Гость опять оглядел избу.
— А живете вы как будто чище!
Лавр ухмыльнулся.
— Как же. Форс нынче первое дело! С каждым годом беднеем, а жить норовим по-господскому: девки кадрель танцуют, бабы платья носят вместо сарафанов-то, холостые робяты в складчину газету выписывают. Самим жрать нечего, а газету им надо! Новую школу выстроили, можно оказать, из последнего! Молодежь в ученье тянется, в ремесленную или сельскохозяйственную училищу поступают! Около земли-то, можно сказать, и дела мало, особливо в нынешний год: и убрались и отпахались давно. Вот и лежишь да читаешь! Читаю и я! Жаль, книжек мало! Ну, все-таки нынче и в деревнях завелось это…
Лавр добродушно усмехнулся и произнес загадочно, с расстановкой, как бы намекая на что-то:
— Свет Христов просвещает всех!
Помолчав, добавил:
— Жалко, что прежде-то мы дураками были, ничего не понимали, что вы с Кириллой толковали нам! Теперь мало-мало понимать стали!
Оба засмеялись и, смеясь, чувствовали, как оживает между ними та забытая было близость, какая была у них в детстве.
Лавр побарабанил пальцами по столу и, помолчав, сказал, понизив голос:
— Трезвенники у нас завелись!
— Это что еще за трезвенники?
— И сам еще не знаю! Не хожу я к ним — больше все холостые робяты. Оно, конешно, трезвость хорошее дело, я и сам с тех пор — как, помнишь може, на дедушкиных поминках выпил — не пью больше ни капли, как ножом отрезало! Но только тут не в одной трезвости дело!
Лавр нахмурился и, слегка запнувшись, разглаживая пальцами скатерть, продолжал:
— Учредило земство врачебный пункт у нас, фельдшера прислало — Солдатова Василия: говорят, товарищ твой! Правда ли, нет ли?

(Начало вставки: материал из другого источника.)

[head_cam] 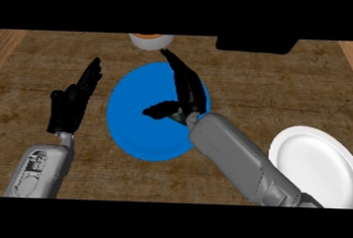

— Правда! Вместе учились в институте, вместе жили, хороший парень!
— Наверно, хороший! Ну, только что не его ли слова трезвенники наши повторяют, «сознательными» себя называют. И будто бы хотят везде уничтожить порядок! Може, они и сами до этого додумались, до уничтожения порядка-то, а не Солдатов им сказал, но читал я, что это по-книжному называется анархия, что ли? Ты, чай, знаешь? По-моему, ежели уничтожить порядок, хотя бы и плохой, — то ничего хорошего не выйдет, бедствие будет, а кто эту анархию разводит, те, по-моему, плохие люди! У революции свой порядок должон быть и самый строгий! Так я сам с собой думаю! Такое время пришло — думать приходится и нам, мужикам! И ежели этот Солдатов в самом деле против всякого порядка — то покудова не пойду к нему; а ты, конешно, сходи, тогда и узнаешь, что они там за трезвенники такие!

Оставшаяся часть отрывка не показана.